§ DATA FOR REVIEW:
____________________

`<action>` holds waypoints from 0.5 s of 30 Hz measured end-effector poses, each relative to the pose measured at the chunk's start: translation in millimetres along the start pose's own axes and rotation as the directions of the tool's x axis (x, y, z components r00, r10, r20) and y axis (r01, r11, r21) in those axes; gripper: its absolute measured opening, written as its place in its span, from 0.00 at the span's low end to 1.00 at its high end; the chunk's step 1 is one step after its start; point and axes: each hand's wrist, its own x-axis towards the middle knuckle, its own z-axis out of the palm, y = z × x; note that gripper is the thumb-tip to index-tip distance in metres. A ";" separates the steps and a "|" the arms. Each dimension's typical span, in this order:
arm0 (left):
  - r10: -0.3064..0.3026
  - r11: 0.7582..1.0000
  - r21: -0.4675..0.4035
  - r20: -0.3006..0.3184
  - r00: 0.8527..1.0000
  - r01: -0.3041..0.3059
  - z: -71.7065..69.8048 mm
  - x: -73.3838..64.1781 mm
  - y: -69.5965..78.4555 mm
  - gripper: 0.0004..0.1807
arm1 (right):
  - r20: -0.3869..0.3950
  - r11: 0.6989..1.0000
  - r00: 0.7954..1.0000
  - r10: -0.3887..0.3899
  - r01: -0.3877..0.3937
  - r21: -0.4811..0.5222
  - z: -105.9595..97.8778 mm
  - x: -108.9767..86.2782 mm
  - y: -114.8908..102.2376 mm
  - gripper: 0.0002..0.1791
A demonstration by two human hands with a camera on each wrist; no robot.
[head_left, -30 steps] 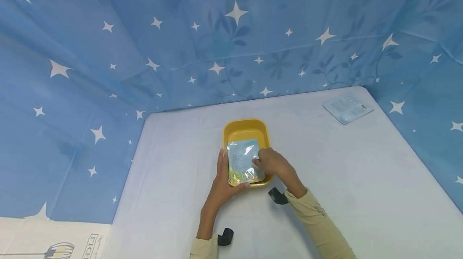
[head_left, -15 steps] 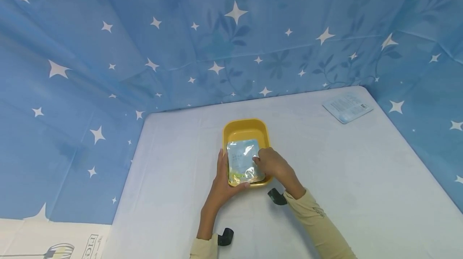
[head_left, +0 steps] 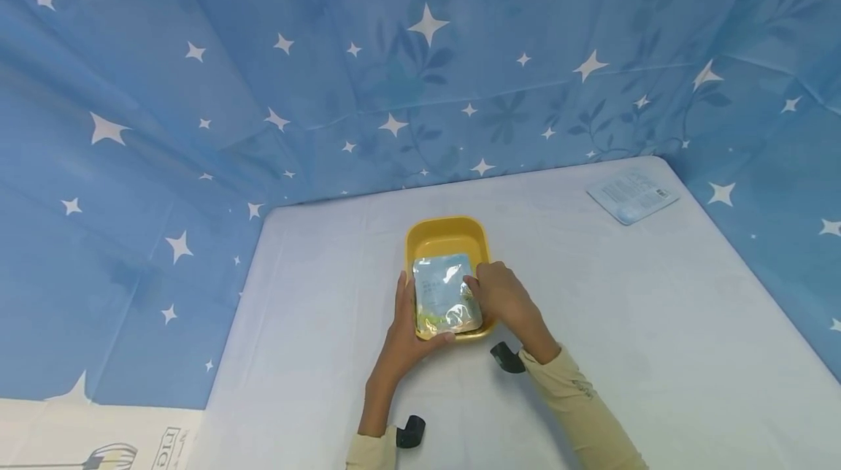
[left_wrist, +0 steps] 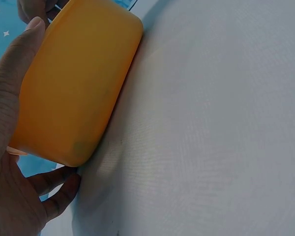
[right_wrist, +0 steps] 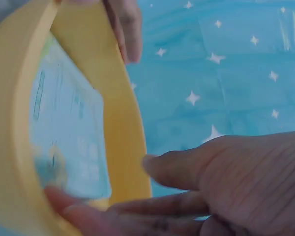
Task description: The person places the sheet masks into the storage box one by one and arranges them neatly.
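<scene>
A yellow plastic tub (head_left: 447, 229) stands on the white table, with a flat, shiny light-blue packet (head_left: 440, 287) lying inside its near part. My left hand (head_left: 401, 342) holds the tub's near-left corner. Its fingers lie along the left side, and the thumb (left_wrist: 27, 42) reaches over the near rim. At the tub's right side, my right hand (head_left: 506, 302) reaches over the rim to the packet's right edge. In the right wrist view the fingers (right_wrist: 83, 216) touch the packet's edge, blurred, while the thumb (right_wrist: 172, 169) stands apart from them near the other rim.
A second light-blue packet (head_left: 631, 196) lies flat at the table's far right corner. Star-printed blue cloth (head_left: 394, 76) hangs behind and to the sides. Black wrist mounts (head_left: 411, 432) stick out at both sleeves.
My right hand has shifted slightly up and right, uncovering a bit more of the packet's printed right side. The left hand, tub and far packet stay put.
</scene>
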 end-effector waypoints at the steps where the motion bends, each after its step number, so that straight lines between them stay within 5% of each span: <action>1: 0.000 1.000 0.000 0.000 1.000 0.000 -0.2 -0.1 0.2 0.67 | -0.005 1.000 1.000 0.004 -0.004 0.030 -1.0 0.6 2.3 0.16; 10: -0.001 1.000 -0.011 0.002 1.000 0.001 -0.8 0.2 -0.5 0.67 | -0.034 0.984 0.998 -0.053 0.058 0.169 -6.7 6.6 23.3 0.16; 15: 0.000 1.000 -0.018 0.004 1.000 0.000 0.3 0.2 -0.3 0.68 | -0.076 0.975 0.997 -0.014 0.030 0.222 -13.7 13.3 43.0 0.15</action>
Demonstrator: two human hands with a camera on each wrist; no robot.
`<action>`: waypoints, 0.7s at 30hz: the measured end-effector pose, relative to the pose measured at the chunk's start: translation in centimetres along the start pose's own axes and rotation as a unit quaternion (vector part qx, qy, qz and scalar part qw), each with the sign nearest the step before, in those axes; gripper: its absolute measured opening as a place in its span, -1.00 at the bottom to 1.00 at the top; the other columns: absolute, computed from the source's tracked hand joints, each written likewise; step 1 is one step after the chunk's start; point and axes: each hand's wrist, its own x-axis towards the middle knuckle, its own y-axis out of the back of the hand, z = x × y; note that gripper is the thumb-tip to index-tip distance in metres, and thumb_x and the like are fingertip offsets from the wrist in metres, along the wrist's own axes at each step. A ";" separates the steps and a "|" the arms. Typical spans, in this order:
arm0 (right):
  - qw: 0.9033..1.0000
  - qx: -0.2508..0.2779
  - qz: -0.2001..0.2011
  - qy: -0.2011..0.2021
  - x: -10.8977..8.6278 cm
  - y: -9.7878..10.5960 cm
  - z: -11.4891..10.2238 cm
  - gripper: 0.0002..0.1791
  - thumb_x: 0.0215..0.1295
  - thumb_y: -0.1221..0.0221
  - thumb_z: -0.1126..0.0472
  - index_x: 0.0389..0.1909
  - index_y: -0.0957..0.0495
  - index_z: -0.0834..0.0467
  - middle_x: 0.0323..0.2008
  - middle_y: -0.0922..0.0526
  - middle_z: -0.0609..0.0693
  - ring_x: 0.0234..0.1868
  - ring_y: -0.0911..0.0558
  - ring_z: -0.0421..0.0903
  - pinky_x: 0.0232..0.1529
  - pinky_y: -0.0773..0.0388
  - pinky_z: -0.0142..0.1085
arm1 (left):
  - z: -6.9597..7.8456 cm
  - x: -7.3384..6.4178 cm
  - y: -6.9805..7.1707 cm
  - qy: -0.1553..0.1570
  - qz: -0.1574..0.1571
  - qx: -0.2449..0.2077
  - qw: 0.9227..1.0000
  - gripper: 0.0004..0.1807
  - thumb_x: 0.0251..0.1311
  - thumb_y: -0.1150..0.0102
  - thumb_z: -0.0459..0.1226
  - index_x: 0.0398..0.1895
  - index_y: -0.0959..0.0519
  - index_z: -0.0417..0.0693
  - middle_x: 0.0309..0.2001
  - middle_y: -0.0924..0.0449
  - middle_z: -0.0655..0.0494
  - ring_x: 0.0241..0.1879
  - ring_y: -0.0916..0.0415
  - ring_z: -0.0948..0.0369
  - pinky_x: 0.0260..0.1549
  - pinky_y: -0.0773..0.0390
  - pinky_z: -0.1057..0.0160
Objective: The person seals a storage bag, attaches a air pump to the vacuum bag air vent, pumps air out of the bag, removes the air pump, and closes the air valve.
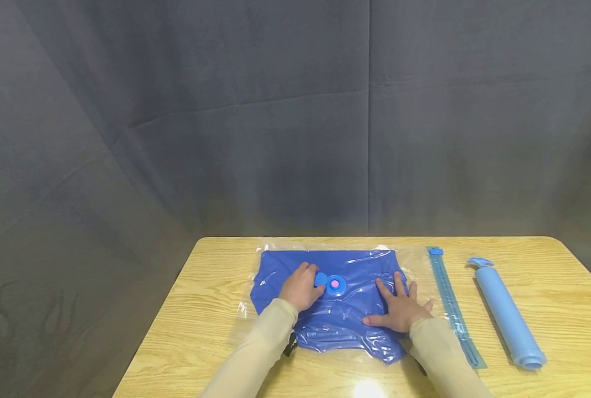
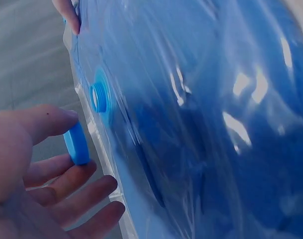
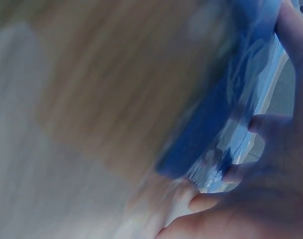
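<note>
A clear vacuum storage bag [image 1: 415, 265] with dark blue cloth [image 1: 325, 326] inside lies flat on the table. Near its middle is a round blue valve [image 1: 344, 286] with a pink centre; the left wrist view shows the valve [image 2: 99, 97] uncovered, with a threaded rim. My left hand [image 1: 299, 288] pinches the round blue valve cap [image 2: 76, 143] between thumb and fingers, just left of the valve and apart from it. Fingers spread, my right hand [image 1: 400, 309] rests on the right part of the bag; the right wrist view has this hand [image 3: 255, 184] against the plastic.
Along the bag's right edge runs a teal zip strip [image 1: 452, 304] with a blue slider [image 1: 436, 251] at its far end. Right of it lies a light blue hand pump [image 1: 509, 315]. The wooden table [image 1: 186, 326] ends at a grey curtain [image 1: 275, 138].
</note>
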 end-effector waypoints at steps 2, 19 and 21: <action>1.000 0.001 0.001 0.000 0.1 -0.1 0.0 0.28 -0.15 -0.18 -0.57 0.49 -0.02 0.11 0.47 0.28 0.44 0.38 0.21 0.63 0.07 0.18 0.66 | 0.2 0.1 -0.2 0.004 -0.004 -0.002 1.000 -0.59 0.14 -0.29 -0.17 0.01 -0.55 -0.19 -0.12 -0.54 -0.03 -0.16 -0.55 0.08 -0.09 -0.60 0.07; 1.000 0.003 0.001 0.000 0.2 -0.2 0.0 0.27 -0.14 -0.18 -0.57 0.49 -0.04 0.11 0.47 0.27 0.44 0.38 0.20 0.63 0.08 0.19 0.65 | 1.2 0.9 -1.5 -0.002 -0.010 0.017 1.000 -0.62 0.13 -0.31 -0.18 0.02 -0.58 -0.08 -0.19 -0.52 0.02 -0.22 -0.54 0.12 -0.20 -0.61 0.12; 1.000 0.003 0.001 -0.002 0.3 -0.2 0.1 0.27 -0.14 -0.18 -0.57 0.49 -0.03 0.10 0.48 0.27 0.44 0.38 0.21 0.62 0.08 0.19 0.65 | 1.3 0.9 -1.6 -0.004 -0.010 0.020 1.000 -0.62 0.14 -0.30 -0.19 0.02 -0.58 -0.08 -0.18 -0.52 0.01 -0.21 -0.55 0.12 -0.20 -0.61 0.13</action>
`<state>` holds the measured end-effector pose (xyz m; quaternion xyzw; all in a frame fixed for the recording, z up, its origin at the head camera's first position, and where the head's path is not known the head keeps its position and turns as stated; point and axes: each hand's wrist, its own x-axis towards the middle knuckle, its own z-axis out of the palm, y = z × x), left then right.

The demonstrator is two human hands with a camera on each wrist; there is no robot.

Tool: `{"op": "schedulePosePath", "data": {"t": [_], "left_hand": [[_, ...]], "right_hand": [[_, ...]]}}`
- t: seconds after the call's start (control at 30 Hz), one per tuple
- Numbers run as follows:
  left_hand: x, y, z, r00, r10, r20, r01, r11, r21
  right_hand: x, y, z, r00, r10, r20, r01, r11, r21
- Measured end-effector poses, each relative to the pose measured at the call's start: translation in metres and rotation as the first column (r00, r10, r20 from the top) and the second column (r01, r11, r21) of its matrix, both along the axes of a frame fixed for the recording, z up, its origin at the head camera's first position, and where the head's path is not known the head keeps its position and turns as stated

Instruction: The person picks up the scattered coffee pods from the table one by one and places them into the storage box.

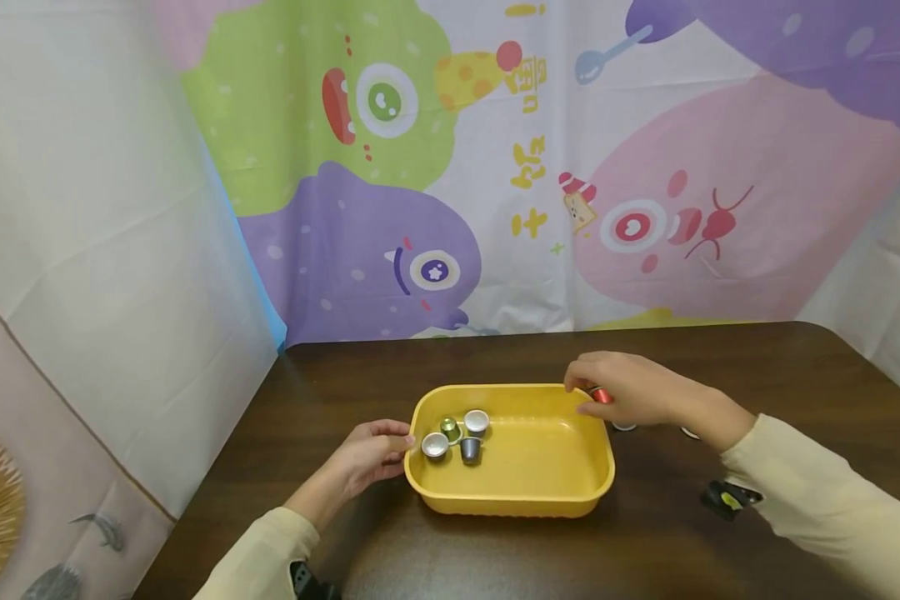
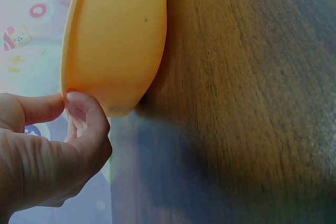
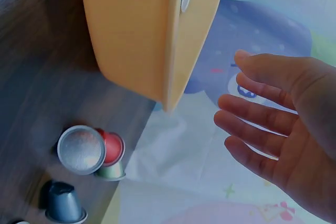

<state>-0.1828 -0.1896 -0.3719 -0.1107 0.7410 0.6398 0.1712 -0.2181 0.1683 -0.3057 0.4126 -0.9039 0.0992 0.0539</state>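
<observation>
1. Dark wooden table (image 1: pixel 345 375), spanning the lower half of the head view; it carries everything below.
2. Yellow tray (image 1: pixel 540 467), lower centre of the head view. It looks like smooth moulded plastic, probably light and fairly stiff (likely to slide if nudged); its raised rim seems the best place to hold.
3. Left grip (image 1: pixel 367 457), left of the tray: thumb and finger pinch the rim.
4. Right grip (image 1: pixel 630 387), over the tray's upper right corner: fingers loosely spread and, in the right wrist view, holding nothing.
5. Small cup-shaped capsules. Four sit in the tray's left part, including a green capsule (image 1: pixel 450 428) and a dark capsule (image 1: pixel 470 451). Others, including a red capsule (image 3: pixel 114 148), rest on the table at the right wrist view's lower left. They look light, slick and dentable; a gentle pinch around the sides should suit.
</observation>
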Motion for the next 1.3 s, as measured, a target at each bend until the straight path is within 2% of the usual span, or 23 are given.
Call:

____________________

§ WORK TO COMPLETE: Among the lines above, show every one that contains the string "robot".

§ EXERCISE ANSWER:
A demonstration by two human hands with a camera on each wrist; no robot.
Demonstrator: two human hands with a camera on each wrist; no robot.
The demonstrator is two human hands with a camera on each wrist; there is no robot.

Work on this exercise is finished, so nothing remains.